アンドレ・ブルトン《アンドレ・ブルトンのアトリエの壁》、サルバドール・ダリ《ロブスター・テレフォン》、ルネ・マグリッド《貫かれた時間》

シュルレアリスム宣言から100年。フランス・パリのポンピドゥセンターから出版された「シュルレアリスム ポップアップ」の日本語版が、美術書出版社の求龍堂から発売された。

祝!シュルレアリスム宣言から100年


著名なフランスのイラストレーターであり、ポップアップブック(飛び出す絵本)のスペシャリストであるジェラール・ロ・モナコ氏は、詩人アンドレ・ブルトンのシュルレアリスム宣言から100年を記念し、シュルレアリスムを象徴する作品を仕掛けページに盛り込んだ、詩的なポップアップブックを考案。

同書はフランス・パリのポンピドゥセンターから出版され、この度日本語版が初登場した。

「シュルレアリスム ポップアップ」(著/ジェラール・ロ・モナコ)は日仏併記。価格は3,960円(税込)。A5判変型、上製本(ケース付)、21頁(図版16点)となっている。

幻想的な世界へ誘う飛び出す絵本

この飛び出す絵本の世界は、シュルレアリスムの主要な作品のヒントになるモチーフたちがウインドウにずらりと並ぶギャラリーの扉が開き、読者を招くところから始まる。誘いにのってページを開くと、サルバドール・ダリの電話の上にロブスターや、ヴィクトル・ブローネルの狼テーブルが飛び出す。

マン・レイ《不滅のオブジェ》

ジャン・アルプの美しい彫刻、マン・レイの《不滅のオブジェ》も小粋な動きを見せ、ジョゼフ・コーネル、ドラ・マール、ルネ・マグリット、アンドレ・ブルトンなど、シュルレアリスムのオールスター作品が読者の手によって動き出し、幻想的な世界へと誘う。

アンドレ・ブルトン《アンドレ・ブルトンのアトリエの壁》

オブジェとしても楽しめるので、好きなところを開いてインテリアにするのもおすすめ。フランス的センスに溢れた、大人の知的好奇心をくすぐるアート仕掛け絵本になっている。

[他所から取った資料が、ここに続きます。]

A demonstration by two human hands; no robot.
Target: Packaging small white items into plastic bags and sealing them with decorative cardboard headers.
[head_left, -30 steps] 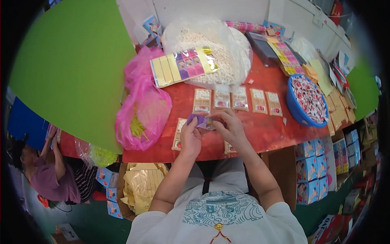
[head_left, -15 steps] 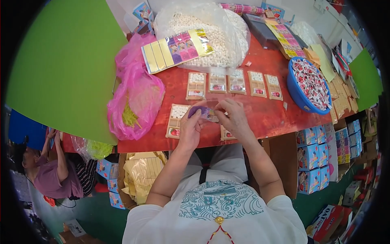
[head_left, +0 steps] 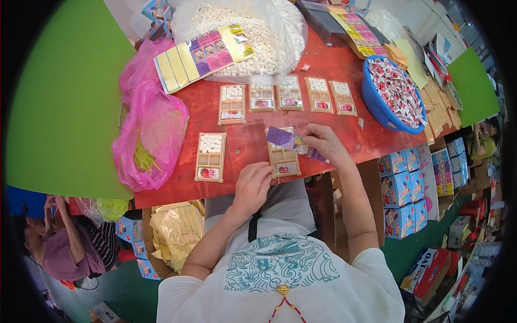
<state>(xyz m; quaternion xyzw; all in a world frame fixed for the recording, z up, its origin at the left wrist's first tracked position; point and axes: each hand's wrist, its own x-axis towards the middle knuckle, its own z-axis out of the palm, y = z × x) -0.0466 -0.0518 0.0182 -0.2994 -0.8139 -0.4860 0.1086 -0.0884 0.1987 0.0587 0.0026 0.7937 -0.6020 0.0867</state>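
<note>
My right hand (head_left: pixel 325 144) pinches a purple printed label strip (head_left: pixel 285 138), which hangs over the upper part of a small compartmented tray (head_left: pixel 284 156). White pieces fill that tray's far end partly behind the strip, and a red-and-white sachet lies in its near compartment. At the tray's lower left edge is my left hand (head_left: pixel 252 187), its fingers stretched out and touching or nearly touching the rim. A similar tray (head_left: pixel 210 157) lies to the left, holding white pieces and a strawberry-printed sachet.
Behind stand several filled trays (head_left: pixel 232 104) in a row. A pink plastic bag (head_left: pixel 153 118) lies left, a clear bag of white pieces (head_left: pixel 231 32) at the back, with a label sheet (head_left: pixel 202 54) on it. A blue basin of sachets (head_left: pixel 393 97) sits right. Another person (head_left: pixel 70 242) works far left.
My hands have come apart: the left has lowered to the tray's near side, while the right has carried the purple label strip over the tray. The view has shifted.
</note>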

美術館の出版物らしく、巻末には実際の作品画像とともに、作品情報としっかりとした解説も掲載。自分用にも、アート好きな人へのギフトにもぴったりだ。

ジェラール・ロ・モナコ氏について

ジェラール・ロ・モナコ氏は、作家、ペーパーエンジニア、グラフィックデザイナー、イラストレーター、アートディレクター、セットデザイナーなど、マルチな才能を持つアーティスト。『マジックサーカス』『鉄の檻』『鉄道』『海の旅』『モビーディック』『星の王子さま』『ソニア・ドローネ夫人』など、国際的なポップアップブック制作を多く手掛ける、その分野の実力派だ。

美術館や博物館とのコラボレーションも多く、ラジオ会館での「ポップアップ・シンフォニー」、韓国のハンガラム美術館での「ピノキオ」など、おもちゃのコレクションや展覧会のシナリオも手掛けている。

ドラ・マール《無題(手・貝)》

シュルレアリスムを代表する巨匠8人の名作が飛び出す「シュルレアリスム ポップアップ」の日本語版を手に取ってみては。